おひつじ座
汝、能鷹たれ
伝家の宝刀か、宝の持ち腐れか
今週のおひつじ座は、「鳥のうちの鷹に生れし汝かな」(橋本鶏二)という句のごとし。あるいは、単に言葉の上で世界が変わることを期待するに留まるか、行動を以て周囲を啓発していくかそのいずれかに振れていくような星回り。
「鷹」は冬の季語であり、おそらくこれは餌を求めて山深くから人里近くに現れることが多かったから。
ただ「能ある鷹は爪を隠す」という言葉のように、その真の力を発揮するのはごく一瞬のことであり、普段それを見せびらかすような真似は決してしません。
鷹を詠んだ秀句が多く「鷹の鶏二」とも呼ばれた作者もまた、それをよく分かった上で、あえて「鳥のうち」にある鷹へ、熱い憧憬をもって呼びかけたのでしょう。
よくぞ生まれてきたものだ、今こそ汝の真の力を見せてくれ、と。
12月3日に「拡大と発展」の木星が約1年ぶりに星座を移り、おひつじ座から数えて「何者かになる場所」を意味する10番目のやぎ座へ入っていく今週のあなたもまた、自分のうちに潜む炯々と光る鋭い爪をさっと解き放っていきたいところです。
自意識の置きどころ
たとえば、何らかの分野でそれなりの存在感を発揮している専門家というのは概してみな自意識が強いものですが、大別するとその自意識を隠したいと思って隠せないタイプと、隠さずに自己顕示していくタイプのどちらかに分かれていくように思います。
逆に言えば、自意識がほとんど感じられない「普通の人」然とした顔でい続けられる専門家やその道のプロというのはとっても珍しいのではないでしょうか。
けれど、そうして何でもない顔をして、ごく自然なふうに自らの傷つきやすさや素直さを垣間見せられる専門家というのは、ひとつの理想形と言えるでしょう。

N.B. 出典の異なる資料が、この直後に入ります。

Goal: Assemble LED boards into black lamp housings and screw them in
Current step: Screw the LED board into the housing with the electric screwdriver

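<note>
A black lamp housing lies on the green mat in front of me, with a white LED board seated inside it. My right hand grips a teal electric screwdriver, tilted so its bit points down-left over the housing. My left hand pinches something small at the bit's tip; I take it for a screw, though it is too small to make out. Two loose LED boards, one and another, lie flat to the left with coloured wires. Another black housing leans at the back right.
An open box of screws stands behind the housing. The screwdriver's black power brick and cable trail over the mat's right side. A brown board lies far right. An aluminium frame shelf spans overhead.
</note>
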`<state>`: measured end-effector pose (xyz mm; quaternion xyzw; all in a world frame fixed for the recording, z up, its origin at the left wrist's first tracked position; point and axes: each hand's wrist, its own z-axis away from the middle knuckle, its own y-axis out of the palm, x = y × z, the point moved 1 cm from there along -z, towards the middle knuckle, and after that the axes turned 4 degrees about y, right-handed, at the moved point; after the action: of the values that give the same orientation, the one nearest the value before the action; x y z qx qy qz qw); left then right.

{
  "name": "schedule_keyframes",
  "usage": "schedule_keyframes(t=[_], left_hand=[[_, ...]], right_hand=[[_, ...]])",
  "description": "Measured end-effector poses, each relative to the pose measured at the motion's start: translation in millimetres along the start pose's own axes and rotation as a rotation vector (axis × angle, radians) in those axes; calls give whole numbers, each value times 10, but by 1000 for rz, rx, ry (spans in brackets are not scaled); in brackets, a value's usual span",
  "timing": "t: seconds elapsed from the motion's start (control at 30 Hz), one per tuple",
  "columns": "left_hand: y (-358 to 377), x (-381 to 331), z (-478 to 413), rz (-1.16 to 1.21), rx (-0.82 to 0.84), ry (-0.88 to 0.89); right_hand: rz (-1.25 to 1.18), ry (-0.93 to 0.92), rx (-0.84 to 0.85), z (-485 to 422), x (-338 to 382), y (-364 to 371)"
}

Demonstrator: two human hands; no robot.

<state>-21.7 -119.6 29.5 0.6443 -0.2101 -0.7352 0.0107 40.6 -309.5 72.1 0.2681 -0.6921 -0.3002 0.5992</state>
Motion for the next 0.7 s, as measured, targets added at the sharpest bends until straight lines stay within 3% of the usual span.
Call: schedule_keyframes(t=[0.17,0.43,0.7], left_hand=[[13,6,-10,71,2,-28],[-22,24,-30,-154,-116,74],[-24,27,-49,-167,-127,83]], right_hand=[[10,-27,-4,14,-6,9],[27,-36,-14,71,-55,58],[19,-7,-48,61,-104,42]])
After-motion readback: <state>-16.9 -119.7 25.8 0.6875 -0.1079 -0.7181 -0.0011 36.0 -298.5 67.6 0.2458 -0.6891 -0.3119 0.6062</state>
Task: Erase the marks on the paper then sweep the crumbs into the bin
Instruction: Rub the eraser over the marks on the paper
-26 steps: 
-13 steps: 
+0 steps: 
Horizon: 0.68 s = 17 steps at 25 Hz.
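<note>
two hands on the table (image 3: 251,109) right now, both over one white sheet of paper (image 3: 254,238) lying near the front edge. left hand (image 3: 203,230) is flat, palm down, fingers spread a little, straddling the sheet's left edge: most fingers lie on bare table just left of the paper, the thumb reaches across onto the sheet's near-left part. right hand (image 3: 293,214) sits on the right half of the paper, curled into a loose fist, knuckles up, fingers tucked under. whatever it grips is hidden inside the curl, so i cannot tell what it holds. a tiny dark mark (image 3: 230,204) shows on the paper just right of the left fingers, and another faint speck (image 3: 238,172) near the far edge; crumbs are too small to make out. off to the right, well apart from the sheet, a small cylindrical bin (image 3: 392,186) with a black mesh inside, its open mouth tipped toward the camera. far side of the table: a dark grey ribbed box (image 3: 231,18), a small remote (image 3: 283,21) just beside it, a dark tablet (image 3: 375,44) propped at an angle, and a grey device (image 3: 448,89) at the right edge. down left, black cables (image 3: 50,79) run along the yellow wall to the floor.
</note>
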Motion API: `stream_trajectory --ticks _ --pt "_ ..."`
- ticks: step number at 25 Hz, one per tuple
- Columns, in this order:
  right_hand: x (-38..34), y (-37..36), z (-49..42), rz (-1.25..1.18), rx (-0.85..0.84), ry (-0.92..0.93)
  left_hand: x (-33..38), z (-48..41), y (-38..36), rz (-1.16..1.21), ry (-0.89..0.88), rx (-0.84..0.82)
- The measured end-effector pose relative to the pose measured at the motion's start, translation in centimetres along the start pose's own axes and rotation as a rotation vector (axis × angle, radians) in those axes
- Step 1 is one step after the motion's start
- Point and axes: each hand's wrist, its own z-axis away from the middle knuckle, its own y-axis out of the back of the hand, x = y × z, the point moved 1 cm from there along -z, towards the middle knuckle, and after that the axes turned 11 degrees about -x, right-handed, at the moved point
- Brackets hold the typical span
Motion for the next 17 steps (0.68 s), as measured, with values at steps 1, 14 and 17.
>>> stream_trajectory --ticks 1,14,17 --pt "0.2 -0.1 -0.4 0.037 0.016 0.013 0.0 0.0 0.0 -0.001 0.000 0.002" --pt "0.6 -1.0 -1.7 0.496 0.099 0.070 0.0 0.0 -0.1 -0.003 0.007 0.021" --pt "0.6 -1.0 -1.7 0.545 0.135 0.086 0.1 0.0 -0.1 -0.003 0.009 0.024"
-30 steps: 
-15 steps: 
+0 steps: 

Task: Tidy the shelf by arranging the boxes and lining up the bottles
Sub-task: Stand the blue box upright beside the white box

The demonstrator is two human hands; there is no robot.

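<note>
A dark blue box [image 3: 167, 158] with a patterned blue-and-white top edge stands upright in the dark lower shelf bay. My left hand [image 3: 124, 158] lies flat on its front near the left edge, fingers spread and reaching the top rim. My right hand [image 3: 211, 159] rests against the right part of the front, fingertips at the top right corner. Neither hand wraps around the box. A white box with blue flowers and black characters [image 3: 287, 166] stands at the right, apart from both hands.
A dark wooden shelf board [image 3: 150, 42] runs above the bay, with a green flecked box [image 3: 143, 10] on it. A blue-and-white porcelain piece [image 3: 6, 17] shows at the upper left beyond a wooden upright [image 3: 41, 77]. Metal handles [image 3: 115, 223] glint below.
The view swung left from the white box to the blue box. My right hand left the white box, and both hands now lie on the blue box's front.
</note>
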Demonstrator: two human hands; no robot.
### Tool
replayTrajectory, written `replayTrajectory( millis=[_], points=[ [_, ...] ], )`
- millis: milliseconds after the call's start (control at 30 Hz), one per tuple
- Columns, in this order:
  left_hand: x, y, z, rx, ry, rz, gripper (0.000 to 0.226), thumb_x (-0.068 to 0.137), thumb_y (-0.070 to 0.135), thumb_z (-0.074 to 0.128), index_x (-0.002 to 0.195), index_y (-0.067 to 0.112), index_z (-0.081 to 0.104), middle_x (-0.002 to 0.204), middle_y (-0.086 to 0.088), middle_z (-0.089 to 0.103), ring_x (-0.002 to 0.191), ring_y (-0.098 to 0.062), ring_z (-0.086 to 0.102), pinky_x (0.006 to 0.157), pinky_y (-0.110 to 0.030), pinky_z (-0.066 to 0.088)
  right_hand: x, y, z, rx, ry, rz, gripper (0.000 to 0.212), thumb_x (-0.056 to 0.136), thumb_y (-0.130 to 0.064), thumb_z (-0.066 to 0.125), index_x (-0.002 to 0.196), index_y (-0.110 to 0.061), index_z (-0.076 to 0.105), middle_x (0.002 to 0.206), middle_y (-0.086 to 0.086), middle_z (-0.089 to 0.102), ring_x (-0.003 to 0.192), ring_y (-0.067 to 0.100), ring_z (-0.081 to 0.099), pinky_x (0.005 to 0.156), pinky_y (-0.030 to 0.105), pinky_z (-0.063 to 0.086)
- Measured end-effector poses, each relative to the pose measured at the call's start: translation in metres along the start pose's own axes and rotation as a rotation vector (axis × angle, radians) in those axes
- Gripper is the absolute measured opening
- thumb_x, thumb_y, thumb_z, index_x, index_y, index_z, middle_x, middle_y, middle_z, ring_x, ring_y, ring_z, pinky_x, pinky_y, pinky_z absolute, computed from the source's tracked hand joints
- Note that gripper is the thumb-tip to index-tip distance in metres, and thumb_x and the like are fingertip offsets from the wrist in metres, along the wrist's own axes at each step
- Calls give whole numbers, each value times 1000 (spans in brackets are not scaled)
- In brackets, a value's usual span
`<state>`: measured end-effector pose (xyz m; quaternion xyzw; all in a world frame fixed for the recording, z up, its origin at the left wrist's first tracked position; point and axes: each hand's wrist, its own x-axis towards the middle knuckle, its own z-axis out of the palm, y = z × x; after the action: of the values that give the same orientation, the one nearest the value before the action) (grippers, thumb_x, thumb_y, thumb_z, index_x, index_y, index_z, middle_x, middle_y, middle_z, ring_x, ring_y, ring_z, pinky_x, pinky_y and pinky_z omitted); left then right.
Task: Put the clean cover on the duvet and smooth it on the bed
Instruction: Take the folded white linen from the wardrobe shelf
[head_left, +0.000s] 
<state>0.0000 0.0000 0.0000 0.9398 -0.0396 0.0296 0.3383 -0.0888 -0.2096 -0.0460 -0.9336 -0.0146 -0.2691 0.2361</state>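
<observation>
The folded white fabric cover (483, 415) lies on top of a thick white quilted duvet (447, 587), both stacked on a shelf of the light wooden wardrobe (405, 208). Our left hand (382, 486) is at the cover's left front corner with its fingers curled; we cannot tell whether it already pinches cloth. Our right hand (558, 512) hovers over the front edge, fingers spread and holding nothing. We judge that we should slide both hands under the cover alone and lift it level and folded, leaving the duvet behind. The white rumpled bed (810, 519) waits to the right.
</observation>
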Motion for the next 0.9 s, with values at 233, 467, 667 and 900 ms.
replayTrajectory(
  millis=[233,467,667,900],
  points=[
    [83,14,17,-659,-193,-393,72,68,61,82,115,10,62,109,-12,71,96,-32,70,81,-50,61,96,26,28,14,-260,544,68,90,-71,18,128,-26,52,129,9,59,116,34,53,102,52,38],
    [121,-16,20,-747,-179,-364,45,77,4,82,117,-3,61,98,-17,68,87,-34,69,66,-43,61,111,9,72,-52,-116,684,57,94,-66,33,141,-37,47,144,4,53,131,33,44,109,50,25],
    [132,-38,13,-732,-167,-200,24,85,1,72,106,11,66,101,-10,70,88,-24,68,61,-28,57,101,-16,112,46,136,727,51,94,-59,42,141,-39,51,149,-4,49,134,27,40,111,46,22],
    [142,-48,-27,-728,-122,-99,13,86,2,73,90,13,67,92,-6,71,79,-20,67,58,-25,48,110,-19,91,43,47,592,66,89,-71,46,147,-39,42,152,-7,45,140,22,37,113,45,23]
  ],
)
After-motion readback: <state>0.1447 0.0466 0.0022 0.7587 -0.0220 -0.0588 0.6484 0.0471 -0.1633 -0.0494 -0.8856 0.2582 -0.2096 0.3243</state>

先ほどの例で言えば、さしずめひょいと爪を出す鷹。爪を出すのが上手な鷹。
詩の世界であれば、まどみちおさんや谷川俊太郎さん、短歌であれば俵万智さんなんかは、そういう意味での天才なのだと思いますが、それらの人に共通しているのは、自分の未熟さに怯えてないような空気感と言えるかも知れません。
なぜ、怯えてないんでしょう?
何かそこに、いまのおひつじ座の人が思い出していくべき大切なものがある気がします。